Jeffrey L. Benovic, PhD
Philadelphia, PA 19107
(215) 503-5393 fax
Most Recent Peer-reviewed Publications
- New frontiers in kinases
- Herpes simplex virus enhances chemokine function through modulation of receptor trafficking and oligomerization
- Consequence of the tumor-associated conversion to cyclin D1b
- Development and characterization of pepducins as Gs-biased allosteric agonists
- Role of β-arrestins and arrestin domain-containing proteins in G protein-coupled receptor trafficking
PhD in Biochemistry, Duke University - 1986
Howard Hughes Medical Institute Research Fellow, 1987-1989
National Institutes of Health Research Training grant award, 1981-1984
Established Investigator, American Heart Association, 1994-1999
Editorial Board, Receptors and Signal Transduction, 1991-present
Editorial Board, Journal of Biological Chemistry, 1995-2000
Editorial Board, Molecular Pharmacology, 1998-present
Editorial Board, Molecular Endocrinology, 2002-2003
Editorial Board, Journal of Cell Biology, 2004-present
Editorial Board, Cell, 2009-present
Associate Editor, Biochemistry, 2001-present
Member, Publications Committee, ASBMB, 2011-2014
Member, American Association for the Advancement of Science
Member, American Society for Biochemistry and Molecular Biology
Member, American Society for Pharmacology and Experimental Therapeutics
Member, Southeastern Pennsylvania AHA Review Committee, 1991-1996
Member, NIH Pharmacology Study Section, 1996-2000
ISI Highly Cited Researcher in Biology and Biochemistry
NIH MERIT Award, 2006-2016
Expertise and Research Interests
G protein-coupled receptors (GPCRs), the largest family of proteins in the human genome, regulate a variety of biological functions including neurotransmission, sensory perception, chemotaxis, embryogenesis, development, and cell growth, differentiation, and apoptosis. GPCRs have been implicated in a number of diseases including cancer, HIV, hypertension, sensory defects, and various neuronal disorders, and are the target of ~50% of the drugs currently on the market. Research in the Benovic laboratory is focused on understanding the regulation of GPCR function with a primary emphasis on the role of GPCR kinases (GRKs) and arrestins. GRK phosphorylation of activated GPCRs and subsequent binding of arrestins functions to dynamically regulate receptor signaling and trafficking. Current research efforts are focused in four major areas.

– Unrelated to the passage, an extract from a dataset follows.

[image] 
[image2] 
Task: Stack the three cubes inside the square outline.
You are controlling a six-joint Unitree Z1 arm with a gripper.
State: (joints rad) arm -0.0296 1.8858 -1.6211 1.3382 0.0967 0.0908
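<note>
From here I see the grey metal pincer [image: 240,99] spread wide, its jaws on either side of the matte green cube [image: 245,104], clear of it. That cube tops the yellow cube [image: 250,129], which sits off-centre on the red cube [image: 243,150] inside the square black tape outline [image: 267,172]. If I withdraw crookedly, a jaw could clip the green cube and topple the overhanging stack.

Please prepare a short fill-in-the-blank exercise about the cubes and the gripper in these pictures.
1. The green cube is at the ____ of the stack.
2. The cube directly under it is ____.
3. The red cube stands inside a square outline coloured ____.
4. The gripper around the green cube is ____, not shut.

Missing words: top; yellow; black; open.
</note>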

1. Structural analysis of GRKs, arrestins, GPCRs and various protein complexes. These studies involve collaborations with a number of investigators and are focused on understanding protein function and protein/protein interactions using X ray crystallography and other biophysical approaches (analytical ultracentrifugation, surface plasmon resonance, isothermal titration calorimetry). We hope to understand the interaction surfaces and dynamics of these protein-protein complexes and use this information to modulate their formation.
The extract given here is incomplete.